奪い婚 ~キミの嘘に唇をよせて、絡まる赤い糸をほどきたい~
 プランティエ大学附属病院での実習が始まった。多忙になり、フローラの病室に行く時間も減ってしまった。

 でも、実習を終えると、毎日欠かさずフローラの病室に通った。

 例え短時間でも、フローラに話しかけその手に触れ、顔色を見て健康状態を確認する。

 ピエールはベビーシッターを雇い、学業に全力を注ぎ、夜は子育てをした。

 ◇

 月日は流れ、アリスターは一歳になり、ヨチヨチ歩きをするようになった。

 フローラが眠り続けて一年。
 アリスターはカタコトのお喋りも始めた。

 俺のことを『パパ』と呼び、ピエールのことを『ダディ』と呼んだ。

 休日はアリスターを連れ三人で病室に行く。

 アリスターはフローラを見ると『ママ』と呼ぶようになった。

 一年半が経過し、アリスターは眠っているフローラに、『ママねんね?』と、聞くようになった。

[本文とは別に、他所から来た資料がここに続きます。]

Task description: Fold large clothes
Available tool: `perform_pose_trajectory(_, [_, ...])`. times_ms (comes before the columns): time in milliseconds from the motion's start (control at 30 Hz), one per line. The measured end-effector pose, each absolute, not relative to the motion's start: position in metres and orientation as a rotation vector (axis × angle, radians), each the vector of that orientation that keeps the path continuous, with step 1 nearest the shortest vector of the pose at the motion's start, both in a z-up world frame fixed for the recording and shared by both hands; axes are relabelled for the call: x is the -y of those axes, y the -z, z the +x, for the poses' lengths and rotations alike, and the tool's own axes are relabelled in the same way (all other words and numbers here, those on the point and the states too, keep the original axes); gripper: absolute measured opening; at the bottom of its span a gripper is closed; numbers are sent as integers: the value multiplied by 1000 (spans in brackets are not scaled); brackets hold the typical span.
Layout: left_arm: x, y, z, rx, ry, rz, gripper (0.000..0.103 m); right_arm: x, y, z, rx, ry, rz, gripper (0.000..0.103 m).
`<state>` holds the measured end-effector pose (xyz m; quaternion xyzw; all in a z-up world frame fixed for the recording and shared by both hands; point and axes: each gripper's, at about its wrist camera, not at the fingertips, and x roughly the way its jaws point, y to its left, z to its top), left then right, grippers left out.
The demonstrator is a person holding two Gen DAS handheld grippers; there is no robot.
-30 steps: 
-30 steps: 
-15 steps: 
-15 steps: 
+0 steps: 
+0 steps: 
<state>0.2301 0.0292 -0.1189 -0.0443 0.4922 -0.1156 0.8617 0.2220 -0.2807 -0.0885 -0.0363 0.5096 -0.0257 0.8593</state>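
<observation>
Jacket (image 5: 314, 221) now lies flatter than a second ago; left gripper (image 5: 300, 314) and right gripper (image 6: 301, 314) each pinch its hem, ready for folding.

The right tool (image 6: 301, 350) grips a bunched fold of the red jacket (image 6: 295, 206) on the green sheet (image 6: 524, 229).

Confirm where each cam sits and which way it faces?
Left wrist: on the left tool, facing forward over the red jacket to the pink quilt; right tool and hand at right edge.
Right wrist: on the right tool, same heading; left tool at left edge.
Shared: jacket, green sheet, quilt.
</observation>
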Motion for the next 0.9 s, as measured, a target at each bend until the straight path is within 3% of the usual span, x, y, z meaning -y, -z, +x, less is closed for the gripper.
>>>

 アリスターの成長で、月日が無情にも過ぎてしまったことに気付く。多忙な俺達を癒してくれるのは、日々成長していく天使の笑顔だった。

 ◇

 季節は再び秋になった。フローラの容態に変化がないまま俺達は進級し、年月は過ぎて行く。

 翌年、俺達は卒業の時を迎えた。ピエールは脳外科医、俺は内科医になり、勤務先はプランティエ大学附属病院に決まった。

 アリスターは二歳七ヶ月。

 フローラが眠り続けて、同様の時間が経過していた。